- Task item:
Report how many lines in the data below hold "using", with no other words.
^^^^^^^^^^^^^^^^
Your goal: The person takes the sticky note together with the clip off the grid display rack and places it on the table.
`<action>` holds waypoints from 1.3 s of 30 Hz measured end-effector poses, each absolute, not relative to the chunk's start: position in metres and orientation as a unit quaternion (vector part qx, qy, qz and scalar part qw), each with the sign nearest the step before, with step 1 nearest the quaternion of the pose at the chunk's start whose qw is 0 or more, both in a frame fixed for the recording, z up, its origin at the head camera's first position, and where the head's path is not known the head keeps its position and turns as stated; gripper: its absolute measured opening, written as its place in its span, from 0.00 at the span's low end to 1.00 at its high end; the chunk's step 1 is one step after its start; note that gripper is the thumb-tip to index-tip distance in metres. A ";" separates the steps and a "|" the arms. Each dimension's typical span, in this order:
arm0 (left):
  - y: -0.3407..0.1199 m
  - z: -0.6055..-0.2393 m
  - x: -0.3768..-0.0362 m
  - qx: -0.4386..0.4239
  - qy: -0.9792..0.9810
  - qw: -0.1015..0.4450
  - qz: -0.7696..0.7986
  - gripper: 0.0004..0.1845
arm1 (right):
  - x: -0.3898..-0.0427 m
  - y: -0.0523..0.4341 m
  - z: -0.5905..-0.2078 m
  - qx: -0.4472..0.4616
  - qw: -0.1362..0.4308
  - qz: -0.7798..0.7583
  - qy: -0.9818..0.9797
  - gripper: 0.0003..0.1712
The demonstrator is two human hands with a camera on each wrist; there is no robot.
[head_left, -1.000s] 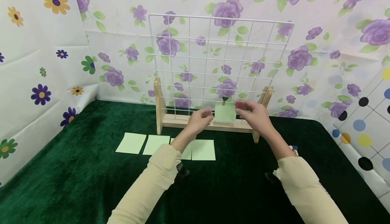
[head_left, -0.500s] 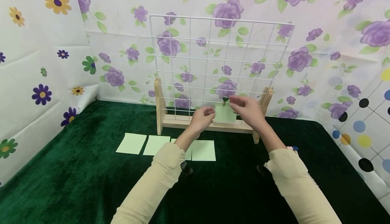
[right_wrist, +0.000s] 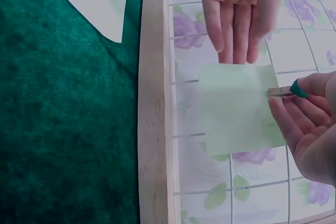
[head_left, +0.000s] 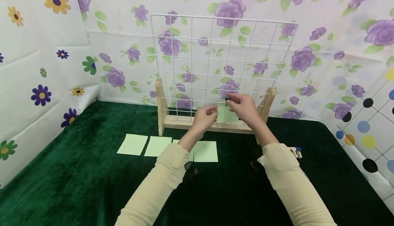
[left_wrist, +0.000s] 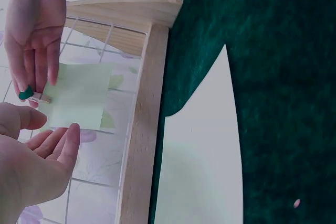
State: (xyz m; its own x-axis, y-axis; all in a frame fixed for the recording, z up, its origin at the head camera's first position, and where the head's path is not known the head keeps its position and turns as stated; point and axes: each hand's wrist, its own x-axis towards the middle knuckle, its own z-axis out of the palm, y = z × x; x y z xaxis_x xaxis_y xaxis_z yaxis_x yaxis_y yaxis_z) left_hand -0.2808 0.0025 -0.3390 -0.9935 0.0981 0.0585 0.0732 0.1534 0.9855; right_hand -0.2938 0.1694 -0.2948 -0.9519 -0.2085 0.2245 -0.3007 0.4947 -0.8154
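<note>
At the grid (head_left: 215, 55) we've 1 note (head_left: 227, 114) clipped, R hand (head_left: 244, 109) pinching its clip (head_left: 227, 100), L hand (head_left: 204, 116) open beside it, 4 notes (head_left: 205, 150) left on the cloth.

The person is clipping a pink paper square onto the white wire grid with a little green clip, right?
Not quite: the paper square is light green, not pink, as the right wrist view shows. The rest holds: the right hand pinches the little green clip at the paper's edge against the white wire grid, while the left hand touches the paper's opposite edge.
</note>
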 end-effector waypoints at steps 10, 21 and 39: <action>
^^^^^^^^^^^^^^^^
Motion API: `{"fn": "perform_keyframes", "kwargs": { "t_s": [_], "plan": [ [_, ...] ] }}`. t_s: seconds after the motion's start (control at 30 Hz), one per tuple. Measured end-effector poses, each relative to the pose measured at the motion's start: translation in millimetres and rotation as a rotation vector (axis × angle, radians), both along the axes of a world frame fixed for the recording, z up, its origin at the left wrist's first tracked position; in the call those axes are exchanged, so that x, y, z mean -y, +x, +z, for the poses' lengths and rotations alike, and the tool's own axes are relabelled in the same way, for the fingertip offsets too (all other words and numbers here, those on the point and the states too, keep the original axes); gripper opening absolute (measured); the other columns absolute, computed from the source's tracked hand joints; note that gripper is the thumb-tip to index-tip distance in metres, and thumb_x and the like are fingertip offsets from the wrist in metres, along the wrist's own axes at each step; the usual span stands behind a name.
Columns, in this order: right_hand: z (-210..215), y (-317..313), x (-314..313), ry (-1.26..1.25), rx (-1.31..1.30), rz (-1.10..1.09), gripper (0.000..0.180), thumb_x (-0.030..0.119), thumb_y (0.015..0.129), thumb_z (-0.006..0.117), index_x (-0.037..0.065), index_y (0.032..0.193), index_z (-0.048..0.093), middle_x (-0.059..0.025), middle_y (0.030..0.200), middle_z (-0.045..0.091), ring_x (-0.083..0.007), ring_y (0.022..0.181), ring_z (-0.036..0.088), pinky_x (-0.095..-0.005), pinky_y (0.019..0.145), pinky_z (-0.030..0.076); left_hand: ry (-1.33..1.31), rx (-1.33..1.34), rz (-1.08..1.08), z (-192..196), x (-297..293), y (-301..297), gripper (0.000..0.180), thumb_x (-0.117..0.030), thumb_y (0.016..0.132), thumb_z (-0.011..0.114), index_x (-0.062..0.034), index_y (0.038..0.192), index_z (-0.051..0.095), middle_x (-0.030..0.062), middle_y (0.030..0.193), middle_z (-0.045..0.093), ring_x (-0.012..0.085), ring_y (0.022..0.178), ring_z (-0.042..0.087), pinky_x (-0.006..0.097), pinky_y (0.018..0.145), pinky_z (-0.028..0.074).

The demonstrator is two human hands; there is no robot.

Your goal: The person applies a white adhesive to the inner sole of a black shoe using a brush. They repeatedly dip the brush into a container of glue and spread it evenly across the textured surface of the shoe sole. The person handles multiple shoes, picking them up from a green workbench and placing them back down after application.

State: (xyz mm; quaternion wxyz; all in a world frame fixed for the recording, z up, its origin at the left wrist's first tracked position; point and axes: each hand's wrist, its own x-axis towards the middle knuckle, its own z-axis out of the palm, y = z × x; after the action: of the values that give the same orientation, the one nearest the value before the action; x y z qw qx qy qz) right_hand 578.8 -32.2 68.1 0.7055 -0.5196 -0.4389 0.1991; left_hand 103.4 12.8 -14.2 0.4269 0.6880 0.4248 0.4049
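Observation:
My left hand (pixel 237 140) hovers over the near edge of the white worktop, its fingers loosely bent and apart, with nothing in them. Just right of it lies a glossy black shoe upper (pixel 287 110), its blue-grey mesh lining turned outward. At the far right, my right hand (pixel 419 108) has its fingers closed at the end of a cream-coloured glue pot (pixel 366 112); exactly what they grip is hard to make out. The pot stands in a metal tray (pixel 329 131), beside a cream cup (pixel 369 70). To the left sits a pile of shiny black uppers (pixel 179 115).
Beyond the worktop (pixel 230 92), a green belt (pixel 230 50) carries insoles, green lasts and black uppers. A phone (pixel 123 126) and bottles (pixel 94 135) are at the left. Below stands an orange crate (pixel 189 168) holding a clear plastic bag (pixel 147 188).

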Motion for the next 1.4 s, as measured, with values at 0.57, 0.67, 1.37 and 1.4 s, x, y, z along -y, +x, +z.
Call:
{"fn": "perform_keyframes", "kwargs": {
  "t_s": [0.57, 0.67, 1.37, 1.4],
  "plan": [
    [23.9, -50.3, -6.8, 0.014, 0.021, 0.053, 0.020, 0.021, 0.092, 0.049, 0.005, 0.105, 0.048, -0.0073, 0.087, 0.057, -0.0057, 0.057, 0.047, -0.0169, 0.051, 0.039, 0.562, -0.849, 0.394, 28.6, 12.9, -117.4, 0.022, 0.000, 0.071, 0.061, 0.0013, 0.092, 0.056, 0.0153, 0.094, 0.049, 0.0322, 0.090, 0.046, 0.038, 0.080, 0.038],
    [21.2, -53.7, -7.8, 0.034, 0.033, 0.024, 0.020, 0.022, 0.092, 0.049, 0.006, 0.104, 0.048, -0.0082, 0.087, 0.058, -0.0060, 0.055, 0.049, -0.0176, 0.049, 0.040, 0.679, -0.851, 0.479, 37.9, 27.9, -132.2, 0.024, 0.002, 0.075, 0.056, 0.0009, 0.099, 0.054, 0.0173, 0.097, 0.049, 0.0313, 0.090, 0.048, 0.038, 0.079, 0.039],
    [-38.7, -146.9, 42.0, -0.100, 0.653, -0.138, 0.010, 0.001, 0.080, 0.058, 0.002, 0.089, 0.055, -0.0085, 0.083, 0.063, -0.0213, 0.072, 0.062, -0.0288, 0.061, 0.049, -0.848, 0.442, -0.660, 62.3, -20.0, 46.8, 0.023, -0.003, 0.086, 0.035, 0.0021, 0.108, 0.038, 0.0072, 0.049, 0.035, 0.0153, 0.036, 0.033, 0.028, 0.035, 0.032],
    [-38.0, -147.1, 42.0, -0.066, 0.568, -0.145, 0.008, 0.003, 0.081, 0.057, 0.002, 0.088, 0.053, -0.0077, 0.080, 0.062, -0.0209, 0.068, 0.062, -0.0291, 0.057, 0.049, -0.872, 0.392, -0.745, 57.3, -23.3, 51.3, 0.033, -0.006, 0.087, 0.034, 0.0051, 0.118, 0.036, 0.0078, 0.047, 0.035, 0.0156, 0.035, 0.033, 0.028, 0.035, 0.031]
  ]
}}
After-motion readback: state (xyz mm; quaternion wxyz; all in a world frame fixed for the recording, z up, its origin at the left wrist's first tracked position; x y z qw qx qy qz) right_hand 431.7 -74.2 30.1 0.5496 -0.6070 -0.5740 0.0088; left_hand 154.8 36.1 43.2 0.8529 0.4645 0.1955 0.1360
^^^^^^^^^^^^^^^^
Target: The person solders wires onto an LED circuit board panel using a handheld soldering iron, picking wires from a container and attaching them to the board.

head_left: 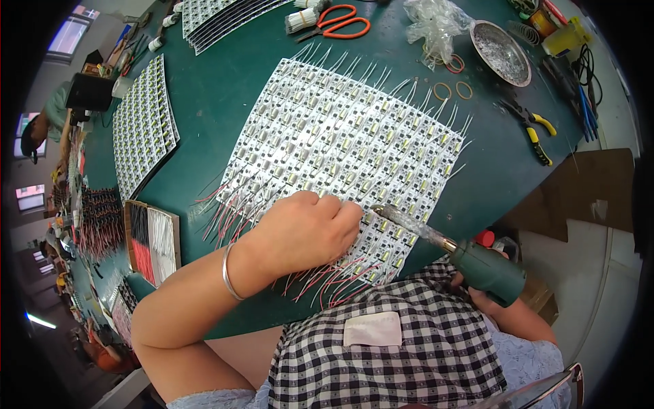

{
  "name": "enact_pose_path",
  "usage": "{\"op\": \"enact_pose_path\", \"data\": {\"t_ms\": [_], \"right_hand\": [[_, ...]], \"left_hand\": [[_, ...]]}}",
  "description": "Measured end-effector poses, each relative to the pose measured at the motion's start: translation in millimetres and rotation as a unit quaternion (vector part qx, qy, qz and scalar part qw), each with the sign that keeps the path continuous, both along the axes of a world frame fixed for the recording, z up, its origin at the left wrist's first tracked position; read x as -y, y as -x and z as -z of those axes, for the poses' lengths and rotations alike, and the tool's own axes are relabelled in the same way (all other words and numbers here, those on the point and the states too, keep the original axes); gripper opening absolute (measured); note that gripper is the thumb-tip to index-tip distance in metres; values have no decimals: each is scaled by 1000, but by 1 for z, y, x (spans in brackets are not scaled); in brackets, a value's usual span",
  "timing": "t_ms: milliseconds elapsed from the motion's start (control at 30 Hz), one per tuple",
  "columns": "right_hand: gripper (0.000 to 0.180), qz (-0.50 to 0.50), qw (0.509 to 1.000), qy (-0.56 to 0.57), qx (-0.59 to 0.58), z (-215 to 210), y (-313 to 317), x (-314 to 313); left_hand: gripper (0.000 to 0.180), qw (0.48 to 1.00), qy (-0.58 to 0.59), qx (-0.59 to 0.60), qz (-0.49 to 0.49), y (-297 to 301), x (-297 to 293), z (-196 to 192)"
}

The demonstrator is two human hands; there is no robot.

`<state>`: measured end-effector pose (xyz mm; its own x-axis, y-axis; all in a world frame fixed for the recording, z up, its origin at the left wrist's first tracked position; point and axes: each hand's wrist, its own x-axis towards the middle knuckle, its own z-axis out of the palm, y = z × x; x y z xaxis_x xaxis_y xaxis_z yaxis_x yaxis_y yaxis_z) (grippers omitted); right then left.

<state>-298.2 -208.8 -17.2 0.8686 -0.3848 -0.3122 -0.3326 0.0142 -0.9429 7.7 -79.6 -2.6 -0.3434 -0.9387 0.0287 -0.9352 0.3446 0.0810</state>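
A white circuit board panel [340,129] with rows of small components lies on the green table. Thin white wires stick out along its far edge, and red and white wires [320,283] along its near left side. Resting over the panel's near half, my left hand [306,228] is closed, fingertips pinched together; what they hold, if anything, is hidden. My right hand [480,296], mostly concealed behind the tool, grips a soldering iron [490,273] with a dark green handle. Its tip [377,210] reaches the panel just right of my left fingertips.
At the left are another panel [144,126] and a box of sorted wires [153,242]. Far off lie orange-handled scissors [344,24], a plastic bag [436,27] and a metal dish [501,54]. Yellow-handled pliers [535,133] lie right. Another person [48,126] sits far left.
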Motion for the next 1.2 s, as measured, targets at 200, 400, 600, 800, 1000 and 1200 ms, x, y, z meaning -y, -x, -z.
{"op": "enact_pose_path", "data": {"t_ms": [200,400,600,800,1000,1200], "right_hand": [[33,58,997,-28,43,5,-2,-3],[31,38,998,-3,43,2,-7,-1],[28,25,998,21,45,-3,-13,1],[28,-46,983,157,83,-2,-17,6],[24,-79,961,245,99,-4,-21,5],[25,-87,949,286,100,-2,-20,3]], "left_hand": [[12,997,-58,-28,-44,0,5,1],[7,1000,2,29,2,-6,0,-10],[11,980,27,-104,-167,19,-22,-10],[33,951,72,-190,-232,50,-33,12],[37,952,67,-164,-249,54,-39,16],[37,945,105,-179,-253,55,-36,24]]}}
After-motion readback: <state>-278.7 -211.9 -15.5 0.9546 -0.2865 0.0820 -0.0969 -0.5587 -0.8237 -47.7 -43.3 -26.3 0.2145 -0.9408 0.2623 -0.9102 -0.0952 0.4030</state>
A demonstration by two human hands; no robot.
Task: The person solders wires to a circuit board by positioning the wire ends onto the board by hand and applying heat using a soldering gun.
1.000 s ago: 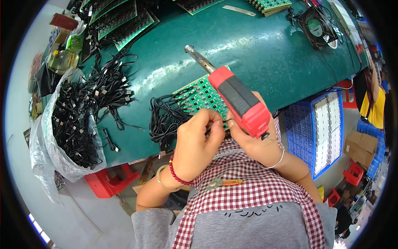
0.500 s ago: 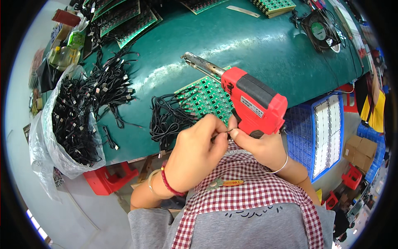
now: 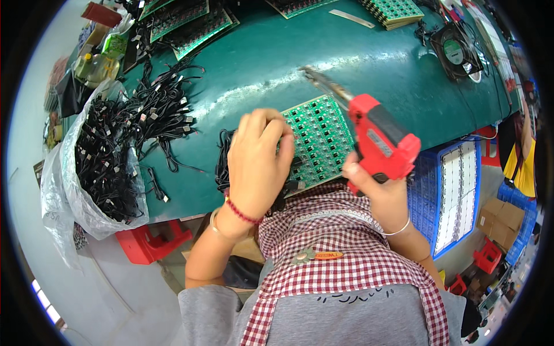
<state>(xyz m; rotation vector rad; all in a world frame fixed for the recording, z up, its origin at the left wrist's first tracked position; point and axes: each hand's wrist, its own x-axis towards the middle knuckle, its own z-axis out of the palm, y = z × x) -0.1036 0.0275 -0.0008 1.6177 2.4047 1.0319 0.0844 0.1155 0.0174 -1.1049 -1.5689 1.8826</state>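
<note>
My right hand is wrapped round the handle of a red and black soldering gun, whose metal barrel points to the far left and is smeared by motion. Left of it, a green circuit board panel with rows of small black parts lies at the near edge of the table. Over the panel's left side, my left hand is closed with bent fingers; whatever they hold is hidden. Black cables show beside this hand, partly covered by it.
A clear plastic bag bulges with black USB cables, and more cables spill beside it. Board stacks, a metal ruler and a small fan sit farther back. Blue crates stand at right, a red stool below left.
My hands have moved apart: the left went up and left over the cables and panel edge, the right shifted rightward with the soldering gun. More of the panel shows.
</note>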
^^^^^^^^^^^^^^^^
- Response:
3